On October 12, the broad U.S. equity market (SPY) came within a whisker of its all-time high reached less than six weeks earlier. The positive stock performance was based on hopes for improving corporate earnings going forward, an additional stimulus package, and Covid-19 having taken a backseat in our country’s collective conscious.
Since then, we have seen all those positives (along with the stock market) come crumbling down. Our leaders are unable to reach any meaningful agreement on stimulus, thereby ensuring additional layoffs, business closures and ultimately, bankruptcies. Earnings have been better than predicted three months ago but are facing a growing storm in the months ahead. Lack of fiscal policy support out of Washington is part of the problem, but the real threat is the pandemic. It has crawled out of the backseat and is again driving the car. Cases around the country are raging with daily infections at all-time highs and hospitalizations are overwhelming medical staff in numerous parts of the country. Irrespective of your political beliefs and whether this pandemic is the greatest health threat of our lifetime or simply an overblown hysteria, the fact remains that perception becomes reality. This virus has changed the perception of Americans, and that is reality.

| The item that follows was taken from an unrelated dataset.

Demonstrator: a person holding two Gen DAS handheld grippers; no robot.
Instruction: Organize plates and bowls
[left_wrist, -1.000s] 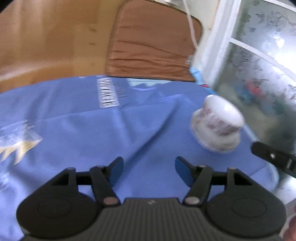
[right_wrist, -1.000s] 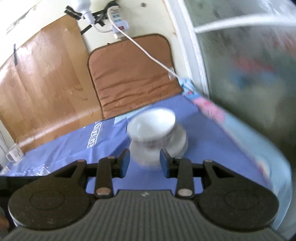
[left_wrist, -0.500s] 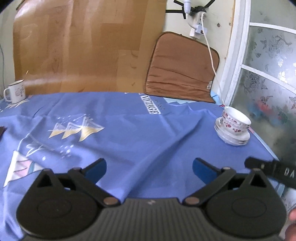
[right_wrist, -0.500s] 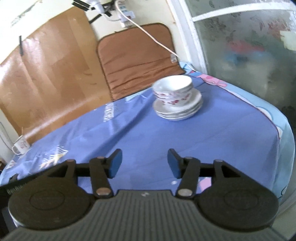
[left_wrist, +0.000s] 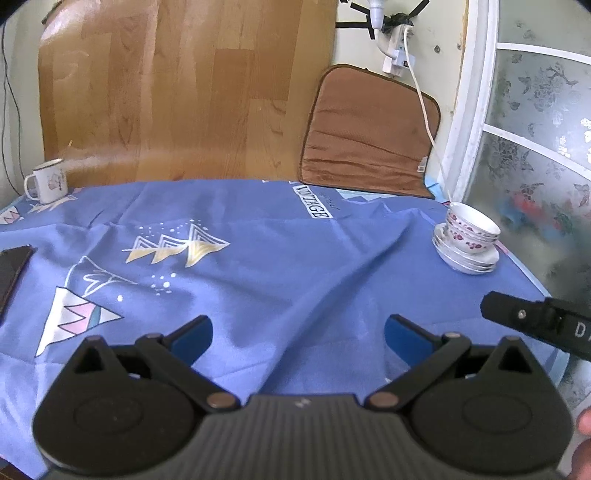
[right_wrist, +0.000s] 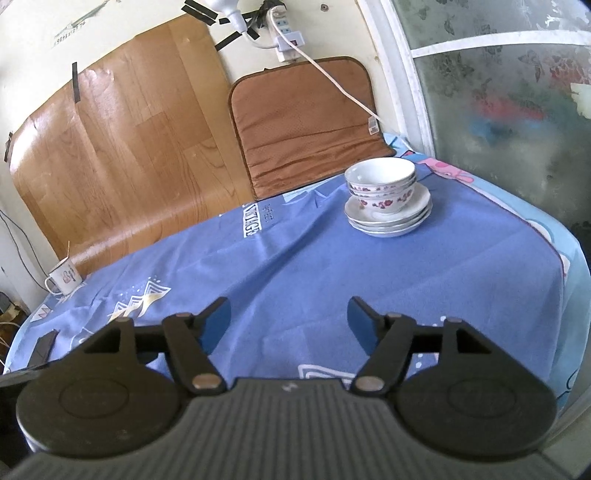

I’ll start by stating that I am by nature an optimistic person and a huge believer in the perseverance and innovation of human beings in general, but Americans in particular. With that, I have to say that Americans are not doing a very good job at this moment in history. We don’t treat each other well. We focus on our differences rather than our common humanity. We don’t hold our leaders accountable, morally or fiscally. Self-interest has become all-consuming and acceptable. We are scared more than we are brave. Most importantly, we have become scared of our neighbors. Eighty years ago, our grandfathers and great grandfathers of all colors and walks of life came together to fight for a common cause. They had the same differences we do today, but those differences did not prevent those men (and women) from extending a hand to one another for the common good. They were willing to live, fight and die together for their country and their children – all their children. I am ashamed of where we are today. As King Solomon pointed out, this too shall pass. I am ready.
Go vote and hold those people you vote for accountable and to a higher standard. It is a start. Even better yet, let us hold ourselves accountable.
Thank you for allowing me this moment of indulgence and reflection. The stock market is merely a reflection of ourselves. It is currently volatile, fearful, and unsure of a path forward.